A few shoulders slump, some eyes avert; but he’s in full flight, hands closing in a loose, I-own-this-now, clasp behind his head.

“Sure, de ould fella’s ony interested in making a fewl of ‘imself in de befores and afters – wouldn’t know a rugby tackle if it, … if it, …, hit ‘im beh-tween de eyes.”

The waitress returns with a round bottle of clear spirits on a tray.

The Aviva-ticket-holder, breaks his passive-dominance stance, leans forward, grabs the bottle from the tray, peers closely at the label.

“Dats de one,” he nods, slowly, sagely.  “De best damn gin in Oire-land!”

I flick back to the apprentices, but they’ve disappeared, without leaving behind so much as a waft of Wexford-organic-tobacco-smoke.

The tale-teller’s-interrupter stands suddenly, flattening her short summer dress against her arse with both hands.

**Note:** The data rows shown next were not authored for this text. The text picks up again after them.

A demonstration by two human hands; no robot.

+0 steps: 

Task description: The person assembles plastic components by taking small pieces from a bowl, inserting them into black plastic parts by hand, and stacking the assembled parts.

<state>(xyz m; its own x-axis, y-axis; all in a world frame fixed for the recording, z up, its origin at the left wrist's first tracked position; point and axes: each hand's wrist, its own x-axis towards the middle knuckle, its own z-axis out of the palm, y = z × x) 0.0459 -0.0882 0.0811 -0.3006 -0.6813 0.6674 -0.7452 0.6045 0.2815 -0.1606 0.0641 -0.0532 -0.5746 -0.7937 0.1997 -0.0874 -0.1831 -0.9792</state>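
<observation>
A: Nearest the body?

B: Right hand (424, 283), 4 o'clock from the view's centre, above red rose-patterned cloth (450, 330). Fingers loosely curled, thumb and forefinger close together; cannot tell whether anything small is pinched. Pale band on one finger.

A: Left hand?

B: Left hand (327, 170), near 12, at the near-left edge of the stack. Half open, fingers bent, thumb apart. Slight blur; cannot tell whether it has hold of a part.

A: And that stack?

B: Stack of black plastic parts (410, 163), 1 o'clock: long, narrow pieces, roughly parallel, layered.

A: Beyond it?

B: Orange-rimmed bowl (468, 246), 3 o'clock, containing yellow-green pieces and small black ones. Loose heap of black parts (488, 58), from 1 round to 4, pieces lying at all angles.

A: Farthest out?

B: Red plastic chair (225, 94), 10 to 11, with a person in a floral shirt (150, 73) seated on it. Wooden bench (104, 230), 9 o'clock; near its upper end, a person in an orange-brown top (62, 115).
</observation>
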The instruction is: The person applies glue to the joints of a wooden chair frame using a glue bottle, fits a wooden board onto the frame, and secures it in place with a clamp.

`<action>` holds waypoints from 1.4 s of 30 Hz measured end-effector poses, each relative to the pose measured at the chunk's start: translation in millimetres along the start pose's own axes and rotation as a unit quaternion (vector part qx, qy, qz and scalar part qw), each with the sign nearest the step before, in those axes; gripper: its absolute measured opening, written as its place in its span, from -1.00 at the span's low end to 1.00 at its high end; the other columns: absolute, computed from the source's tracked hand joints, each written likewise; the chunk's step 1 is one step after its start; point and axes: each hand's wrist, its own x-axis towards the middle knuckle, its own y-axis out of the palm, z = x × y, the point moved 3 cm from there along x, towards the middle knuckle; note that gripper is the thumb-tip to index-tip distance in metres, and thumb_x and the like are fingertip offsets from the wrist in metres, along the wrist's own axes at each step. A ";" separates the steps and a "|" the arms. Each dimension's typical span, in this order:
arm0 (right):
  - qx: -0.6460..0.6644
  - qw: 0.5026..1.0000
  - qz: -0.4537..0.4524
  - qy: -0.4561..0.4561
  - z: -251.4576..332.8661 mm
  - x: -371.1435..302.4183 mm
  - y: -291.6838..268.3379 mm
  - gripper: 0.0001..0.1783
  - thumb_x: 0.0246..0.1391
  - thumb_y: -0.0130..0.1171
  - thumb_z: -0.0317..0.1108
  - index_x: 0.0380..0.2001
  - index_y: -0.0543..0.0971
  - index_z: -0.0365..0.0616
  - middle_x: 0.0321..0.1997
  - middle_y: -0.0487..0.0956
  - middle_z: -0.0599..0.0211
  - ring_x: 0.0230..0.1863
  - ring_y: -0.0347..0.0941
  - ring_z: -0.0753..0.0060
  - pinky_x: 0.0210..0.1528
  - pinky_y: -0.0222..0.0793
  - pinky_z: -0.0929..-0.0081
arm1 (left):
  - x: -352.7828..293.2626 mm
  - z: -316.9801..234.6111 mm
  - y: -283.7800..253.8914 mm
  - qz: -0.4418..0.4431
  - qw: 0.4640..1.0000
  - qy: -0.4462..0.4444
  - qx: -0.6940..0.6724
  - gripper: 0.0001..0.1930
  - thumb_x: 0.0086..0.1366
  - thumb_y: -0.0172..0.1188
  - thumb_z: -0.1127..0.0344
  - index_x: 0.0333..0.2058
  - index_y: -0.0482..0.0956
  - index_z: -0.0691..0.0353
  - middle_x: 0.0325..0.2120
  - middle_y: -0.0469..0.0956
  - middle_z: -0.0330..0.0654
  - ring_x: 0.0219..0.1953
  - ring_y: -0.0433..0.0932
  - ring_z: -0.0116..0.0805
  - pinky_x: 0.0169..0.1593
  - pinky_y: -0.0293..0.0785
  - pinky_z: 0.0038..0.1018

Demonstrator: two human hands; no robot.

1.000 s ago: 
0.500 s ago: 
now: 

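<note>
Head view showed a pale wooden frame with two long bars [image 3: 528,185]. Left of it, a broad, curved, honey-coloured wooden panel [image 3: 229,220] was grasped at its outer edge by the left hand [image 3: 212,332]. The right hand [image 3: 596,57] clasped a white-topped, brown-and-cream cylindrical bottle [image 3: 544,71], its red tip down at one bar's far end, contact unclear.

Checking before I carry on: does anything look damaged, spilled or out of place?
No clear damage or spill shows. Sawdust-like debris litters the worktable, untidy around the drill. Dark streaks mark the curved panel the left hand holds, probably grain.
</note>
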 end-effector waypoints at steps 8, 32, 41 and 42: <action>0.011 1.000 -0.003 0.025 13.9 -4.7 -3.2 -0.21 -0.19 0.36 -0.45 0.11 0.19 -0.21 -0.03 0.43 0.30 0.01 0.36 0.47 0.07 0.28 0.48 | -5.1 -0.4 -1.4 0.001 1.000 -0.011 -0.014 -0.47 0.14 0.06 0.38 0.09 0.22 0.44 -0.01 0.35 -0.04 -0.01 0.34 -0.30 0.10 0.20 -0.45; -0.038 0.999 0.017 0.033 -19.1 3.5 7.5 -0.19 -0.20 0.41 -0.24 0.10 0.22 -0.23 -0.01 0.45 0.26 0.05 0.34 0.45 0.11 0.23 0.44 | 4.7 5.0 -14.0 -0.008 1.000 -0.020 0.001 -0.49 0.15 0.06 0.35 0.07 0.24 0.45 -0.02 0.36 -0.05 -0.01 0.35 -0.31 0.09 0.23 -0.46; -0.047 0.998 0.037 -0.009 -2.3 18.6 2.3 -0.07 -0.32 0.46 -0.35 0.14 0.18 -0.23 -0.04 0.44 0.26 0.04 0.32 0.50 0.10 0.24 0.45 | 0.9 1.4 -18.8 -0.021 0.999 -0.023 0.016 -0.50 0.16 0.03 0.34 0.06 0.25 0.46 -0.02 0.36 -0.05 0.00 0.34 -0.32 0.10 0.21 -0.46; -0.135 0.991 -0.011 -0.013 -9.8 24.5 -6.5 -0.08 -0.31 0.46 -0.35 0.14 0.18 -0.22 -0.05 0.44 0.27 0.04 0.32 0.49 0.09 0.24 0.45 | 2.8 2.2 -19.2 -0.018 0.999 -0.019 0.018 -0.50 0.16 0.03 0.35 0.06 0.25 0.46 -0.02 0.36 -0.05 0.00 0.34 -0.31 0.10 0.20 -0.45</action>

“Awhright, I’m off,” she says, with faux-cheerfulness.  “Rachel just Wha’sed-me, she’s oh-ver in Kehoes drinking durty pints of Guinness,” she forces out a titter, “wid her country-cousin from de tax office – she’s actually gas.”

She gives one final, extra-faux-cheerful smile, grabs her phone, unlocks it with one thumb, picks up her bag, clasps it deliberately, then starts to leave to a chorus of metal-chair-dragging-screeches, a smattering of barely-bothering-to-look-up “good-buy, good-buy, good-buys,” and an ostentatiously shoddy air hug from the alpha female.

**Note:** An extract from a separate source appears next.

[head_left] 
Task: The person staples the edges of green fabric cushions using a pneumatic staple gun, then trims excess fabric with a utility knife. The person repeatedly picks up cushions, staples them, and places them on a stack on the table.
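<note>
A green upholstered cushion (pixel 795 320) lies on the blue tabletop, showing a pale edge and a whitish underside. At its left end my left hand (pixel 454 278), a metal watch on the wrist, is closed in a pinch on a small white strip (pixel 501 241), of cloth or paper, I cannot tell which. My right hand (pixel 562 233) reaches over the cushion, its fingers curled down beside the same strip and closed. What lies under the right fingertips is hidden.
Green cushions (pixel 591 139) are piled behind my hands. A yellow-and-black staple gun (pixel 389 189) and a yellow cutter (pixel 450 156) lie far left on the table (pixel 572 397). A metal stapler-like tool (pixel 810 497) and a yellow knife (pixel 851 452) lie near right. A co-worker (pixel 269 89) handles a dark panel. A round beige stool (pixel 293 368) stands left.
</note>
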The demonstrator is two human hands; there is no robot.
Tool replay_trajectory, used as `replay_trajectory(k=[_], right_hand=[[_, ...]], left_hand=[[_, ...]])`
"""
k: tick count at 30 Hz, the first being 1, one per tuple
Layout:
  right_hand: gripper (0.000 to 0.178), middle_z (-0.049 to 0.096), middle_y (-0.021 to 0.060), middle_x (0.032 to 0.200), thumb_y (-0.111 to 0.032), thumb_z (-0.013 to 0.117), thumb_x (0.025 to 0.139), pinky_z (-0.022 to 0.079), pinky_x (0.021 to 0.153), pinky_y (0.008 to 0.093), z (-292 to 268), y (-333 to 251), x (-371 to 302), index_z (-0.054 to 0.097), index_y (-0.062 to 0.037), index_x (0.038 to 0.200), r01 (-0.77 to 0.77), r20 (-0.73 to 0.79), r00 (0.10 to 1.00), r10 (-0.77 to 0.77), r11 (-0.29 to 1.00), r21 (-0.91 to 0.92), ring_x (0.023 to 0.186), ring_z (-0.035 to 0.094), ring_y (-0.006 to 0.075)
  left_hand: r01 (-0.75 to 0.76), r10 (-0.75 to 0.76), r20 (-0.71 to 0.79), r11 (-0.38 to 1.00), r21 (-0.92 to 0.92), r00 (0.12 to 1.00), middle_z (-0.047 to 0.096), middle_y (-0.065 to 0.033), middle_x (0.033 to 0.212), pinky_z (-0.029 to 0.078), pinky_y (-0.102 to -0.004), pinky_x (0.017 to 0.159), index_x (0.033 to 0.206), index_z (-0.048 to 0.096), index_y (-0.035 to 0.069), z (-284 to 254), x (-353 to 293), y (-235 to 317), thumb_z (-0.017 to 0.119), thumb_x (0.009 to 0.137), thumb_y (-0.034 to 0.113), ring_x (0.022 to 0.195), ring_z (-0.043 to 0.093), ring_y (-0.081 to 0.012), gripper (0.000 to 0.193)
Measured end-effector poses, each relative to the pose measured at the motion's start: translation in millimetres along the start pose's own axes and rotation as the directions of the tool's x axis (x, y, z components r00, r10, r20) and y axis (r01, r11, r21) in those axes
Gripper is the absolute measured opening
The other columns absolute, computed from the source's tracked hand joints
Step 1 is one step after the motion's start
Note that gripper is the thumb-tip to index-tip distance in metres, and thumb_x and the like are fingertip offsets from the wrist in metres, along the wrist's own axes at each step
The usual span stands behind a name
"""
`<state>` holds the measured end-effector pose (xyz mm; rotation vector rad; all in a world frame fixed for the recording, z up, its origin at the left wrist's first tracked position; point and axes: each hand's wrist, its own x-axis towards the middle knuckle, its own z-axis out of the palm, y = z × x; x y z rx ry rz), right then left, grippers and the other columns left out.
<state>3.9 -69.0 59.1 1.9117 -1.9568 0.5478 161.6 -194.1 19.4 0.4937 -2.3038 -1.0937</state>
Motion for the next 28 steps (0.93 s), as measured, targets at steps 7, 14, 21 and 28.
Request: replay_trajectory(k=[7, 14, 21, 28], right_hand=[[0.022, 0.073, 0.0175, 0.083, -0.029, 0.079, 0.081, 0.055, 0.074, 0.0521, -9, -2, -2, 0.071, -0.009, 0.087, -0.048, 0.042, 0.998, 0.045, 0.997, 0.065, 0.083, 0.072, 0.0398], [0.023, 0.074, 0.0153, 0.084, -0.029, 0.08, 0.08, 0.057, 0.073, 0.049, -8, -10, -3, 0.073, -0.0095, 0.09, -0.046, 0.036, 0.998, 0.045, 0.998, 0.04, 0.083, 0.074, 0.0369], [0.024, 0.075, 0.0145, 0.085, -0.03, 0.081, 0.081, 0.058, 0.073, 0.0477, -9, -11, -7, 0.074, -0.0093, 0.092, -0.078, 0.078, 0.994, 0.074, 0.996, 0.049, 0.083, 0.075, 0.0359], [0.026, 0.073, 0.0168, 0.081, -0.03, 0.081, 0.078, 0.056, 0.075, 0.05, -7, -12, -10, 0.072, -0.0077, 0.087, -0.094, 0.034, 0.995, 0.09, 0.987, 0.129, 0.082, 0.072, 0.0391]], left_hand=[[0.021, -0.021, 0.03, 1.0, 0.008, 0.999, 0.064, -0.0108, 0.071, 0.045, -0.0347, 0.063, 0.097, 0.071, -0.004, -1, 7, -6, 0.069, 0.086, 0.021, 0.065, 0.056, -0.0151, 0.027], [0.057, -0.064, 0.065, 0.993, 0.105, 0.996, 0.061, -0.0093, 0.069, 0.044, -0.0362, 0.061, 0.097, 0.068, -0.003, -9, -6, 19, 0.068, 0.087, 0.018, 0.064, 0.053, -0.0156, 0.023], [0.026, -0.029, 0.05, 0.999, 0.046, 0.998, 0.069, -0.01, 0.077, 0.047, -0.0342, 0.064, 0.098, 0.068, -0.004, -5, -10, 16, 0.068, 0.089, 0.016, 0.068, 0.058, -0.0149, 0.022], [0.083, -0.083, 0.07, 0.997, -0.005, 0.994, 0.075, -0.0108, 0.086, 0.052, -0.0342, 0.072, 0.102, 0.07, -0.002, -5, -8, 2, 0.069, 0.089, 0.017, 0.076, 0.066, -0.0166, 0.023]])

She stalks out, heels stabbing the patio pavers, waving to the patio-manager, who, with the evening finally cooling and the nighttime crowds arriving, has been battlefield-demoted to doorman.  His shoulders squared, he holds the door open for an aging, Poser couple: The male in a so-dark-grey-it’s-actually-black suit, his mid-section amply filling the suspendered-pants and white shirt, his double chin quavering as he slowly steps along: The female has one of those, hard-earned-ugly-faces, gained by generations of rich-bitter living; she more than fully fills a fashionably-unfashionable cream colored, is-that-a-sail-or-a-dress; on her head an undersized pillbox hat, slightly askew, off which hangs some netting in an apparent attempt at a veil. 

The once-patio-manager-now-doorman bows, carefully-indifferent, as they pass.

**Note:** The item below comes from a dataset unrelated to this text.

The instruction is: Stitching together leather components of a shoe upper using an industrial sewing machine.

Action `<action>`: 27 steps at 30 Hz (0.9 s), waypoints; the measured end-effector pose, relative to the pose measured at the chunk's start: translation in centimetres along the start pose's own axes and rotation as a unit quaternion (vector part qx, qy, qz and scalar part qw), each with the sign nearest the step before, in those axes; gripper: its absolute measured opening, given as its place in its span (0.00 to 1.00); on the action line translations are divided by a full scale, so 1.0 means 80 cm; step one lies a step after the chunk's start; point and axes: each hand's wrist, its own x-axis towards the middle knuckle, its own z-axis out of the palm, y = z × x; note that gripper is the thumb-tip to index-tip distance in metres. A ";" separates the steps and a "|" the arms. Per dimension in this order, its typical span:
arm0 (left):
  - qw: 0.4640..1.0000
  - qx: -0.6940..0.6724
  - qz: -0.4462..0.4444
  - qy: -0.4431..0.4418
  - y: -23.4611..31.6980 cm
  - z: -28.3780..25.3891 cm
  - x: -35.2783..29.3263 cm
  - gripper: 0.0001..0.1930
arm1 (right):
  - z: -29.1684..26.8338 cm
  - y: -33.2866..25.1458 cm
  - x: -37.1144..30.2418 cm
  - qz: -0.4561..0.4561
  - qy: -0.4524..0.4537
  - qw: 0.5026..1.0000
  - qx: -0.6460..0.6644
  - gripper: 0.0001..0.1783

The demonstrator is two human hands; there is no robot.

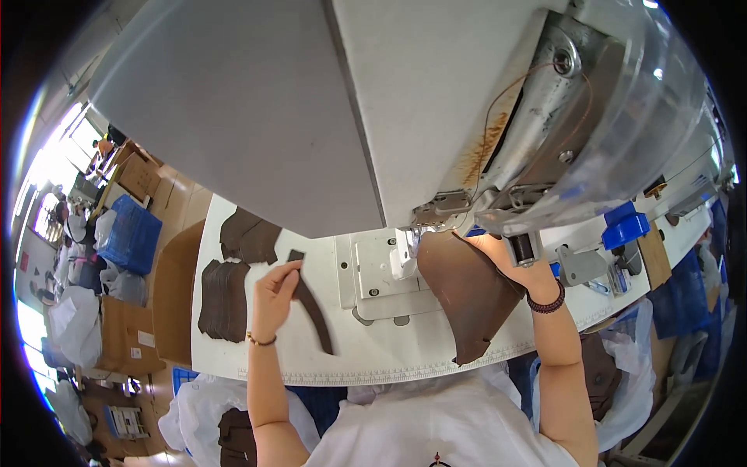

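Note:
My left hand (277, 294) pinches the top end of a curved dark brown leather strip (313, 311), which hangs over the white table left of the sewing machine's plate (377, 266). On the right, my right hand (513, 261) is at a large brown leather piece (467, 292) whose upper edge lies by the machine's needle area. The leather and the machine's parts hide most of its fingers. Left of my left hand lie a stack of brown leather pieces (223, 302) and another brown leather pile (250, 236) behind it.
The large sewing machine head (436, 101) fills the upper view, with a clear plastic shield (638, 156) on its right. A blue tray (625, 226) sits on the right. Plastic-lined bins holding brown pieces (236, 436) flank me. Cardboard boxes (128, 331) stand on the left.

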 end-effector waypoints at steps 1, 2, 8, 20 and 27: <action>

I watch a double-decker swoop to a sudden-screech-stop at the curb, pedestrians stepping sideways with this-always-happens-but-I-never-get-used-to-it shock. 

The bus unloads fresh, young recruits for the assault on the Dublin summer evening.

A Euro-dad – fluorescent yellow flips, electric blue shorts, burnt-orange tee-shirt – strolls along, a lit cigarette in one hand, his toddler’s hand in the other.  The little girl tight-rope walks the curb line, oblivious to the now reloading bus.

Next to me the tale-teller rises fast-dramatic out of his seat.

“For reel!” he says, way too loudly, hands held up as he releases a nervous laugh.

Then he backs his no-arse arse into Aviva-man, holds his arms out, like he’s being crucified for a lack of coolness, his face contorting in mock-pain.

“And dis is me own mum, I mean I’m doing dis to me own mum!” he arches his back, for more effect, staggers, almost falls into Aviva-man’s lap.

The young women titter on command.

“You bet-her tell ‘er someone date-raped yer drink,” the alpha-female throws out, unleashing a chorus of loud-titters.

“Me owen mum!” he throws his hands up and snaps his head back, with the bacchanalian-wild-abandon of a Dublin Poser, full-frontal-posing on Dawson Street.